** What to do **
Return all of the data exactly as written, without the pictures.

►

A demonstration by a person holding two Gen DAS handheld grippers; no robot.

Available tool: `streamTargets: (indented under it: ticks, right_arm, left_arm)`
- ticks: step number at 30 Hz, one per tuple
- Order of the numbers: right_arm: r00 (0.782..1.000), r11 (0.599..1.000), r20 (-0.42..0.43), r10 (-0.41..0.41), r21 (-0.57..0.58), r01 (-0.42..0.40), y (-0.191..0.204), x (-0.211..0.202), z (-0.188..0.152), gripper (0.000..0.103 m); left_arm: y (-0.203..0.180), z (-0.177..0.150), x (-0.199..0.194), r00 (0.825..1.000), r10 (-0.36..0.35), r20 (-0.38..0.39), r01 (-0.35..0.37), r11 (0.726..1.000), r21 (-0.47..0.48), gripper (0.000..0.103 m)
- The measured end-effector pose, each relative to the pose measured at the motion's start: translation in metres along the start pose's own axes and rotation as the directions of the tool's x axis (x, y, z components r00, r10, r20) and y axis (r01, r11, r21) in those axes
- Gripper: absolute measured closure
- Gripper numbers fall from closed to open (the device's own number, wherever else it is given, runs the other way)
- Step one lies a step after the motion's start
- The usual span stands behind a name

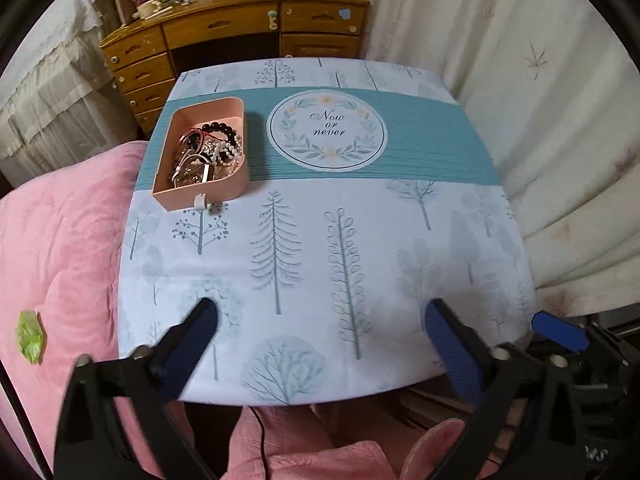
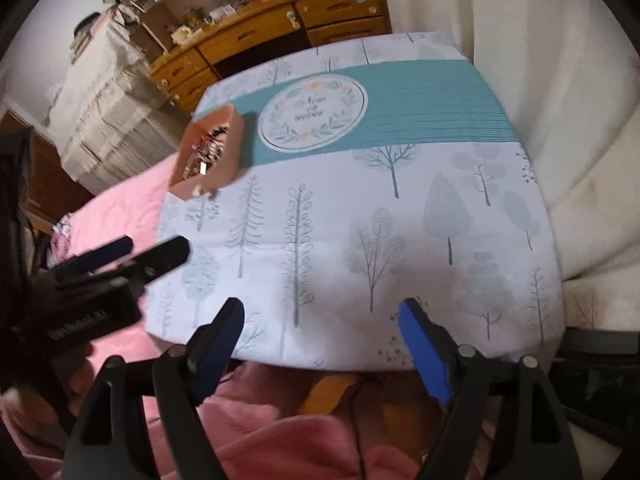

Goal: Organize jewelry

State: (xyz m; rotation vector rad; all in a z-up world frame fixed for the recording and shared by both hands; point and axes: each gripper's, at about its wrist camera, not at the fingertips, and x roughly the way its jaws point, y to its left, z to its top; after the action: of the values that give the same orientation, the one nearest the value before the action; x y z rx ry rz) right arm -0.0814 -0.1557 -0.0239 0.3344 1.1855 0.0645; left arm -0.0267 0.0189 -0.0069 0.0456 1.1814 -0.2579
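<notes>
A pink box (image 1: 236, 184) stands at the table's far left, filled with tangled jewelry (image 1: 210, 150): black beads, white pearls, a red cord and silver pieces. It also shows in the right wrist view (image 2: 230, 148), blurred. My left gripper (image 1: 320, 314) is open and empty over the table's near edge. My right gripper (image 2: 320, 316) is open and empty over the near edge too. The left gripper (image 2: 156, 252) shows in the right wrist view at the left. A right fingertip (image 1: 560, 330) shows at the right in the left wrist view.
The table wears a tree-print cloth (image 1: 320, 240) with a teal band and a round "Now or never" emblem (image 1: 327, 128). A pink blanket (image 1: 60, 240) lies to the left. A wooden dresser (image 1: 240, 40) stands behind. Cream curtains (image 1: 540, 100) hang at the right.
</notes>
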Motion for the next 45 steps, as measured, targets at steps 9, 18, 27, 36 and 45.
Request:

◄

** Written response **
A demonstration by a person holding two Gen DAS handheld grippers; no robot.

Available tool: `streamTargets: (indented under it: ticks, right_arm, left_arm)`
- ticks: step number at 30 Hz, one per tuple
- Order of the numbers: right_arm: r00 (0.782..1.000), r11 (0.599..1.000), r20 (-0.42..0.43), r10 (-0.41..0.41), r21 (-0.57..0.58), r01 (-0.42..0.40), y (-0.191..0.204), x (-0.211..0.202), z (-0.188..0.152), gripper (0.000..0.103 m); left_arm: y (-0.203..0.180), z (-0.177..0.150), x (-0.199..0.194), r00 (0.825..1.000), r10 (-0.36..0.35), r20 (-0.38..0.39), r01 (-0.35..0.37), r11 (0.726..1.000), r21 (-0.47..0.48), gripper (0.000..0.103 m)
- The measured end-effector pose, each relative to the pose measured at the motion's start: translation in metres along the start pose's own axes and rotation as the directions of the tool's x axis (x, y, z components r00, r10, r20) and y axis (r01, r11, r21) in those axes
- Gripper: absolute measured closure
- Gripper numbers fall from closed to open (the device's own number, wherever else it is given, runs the other way)
- Step one lies a step after the motion's start
- The usual span stands behind a name


Goal: Organize jewelry

State: (xyz m; rotation vector rad; all in a z-up world frame fixed for the recording and shared by both hands; point and axes: each gripper's, at about its wrist camera, not at the fingertips, and x roughly the way its jaws point, y to its left, z to its top; after the action: of the values that give the same orientation, the one nearest the value before the action; x y z rx ry rz) right arm -0.0814 -0.1557 -0.0239 0.3344 1.1855 0.0645; left arm -0.0267 0.0189 -0.0069 0.0456 1.1814 -0.2579
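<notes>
A pink box (image 1: 236, 184) stands at the table's far left, filled with tangled jewelry (image 1: 210, 150): black beads, white pearls, a red cord and silver pieces. It also shows in the right wrist view (image 2: 230, 148), blurred. My left gripper (image 1: 320, 314) is open and empty over the table's near edge. My right gripper (image 2: 320, 316) is open and empty over the near edge too. The left gripper (image 2: 156, 252) shows in the right wrist view at the left. A right fingertip (image 1: 560, 330) shows at the right in the left wrist view.
The table wears a tree-print cloth (image 1: 320, 240) with a teal band and a round "Now or never" emblem (image 1: 327, 128). A pink blanket (image 1: 60, 240) lies to the left. A wooden dresser (image 1: 240, 40) stands behind. Cream curtains (image 1: 540, 100) hang at the right.
</notes>
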Motion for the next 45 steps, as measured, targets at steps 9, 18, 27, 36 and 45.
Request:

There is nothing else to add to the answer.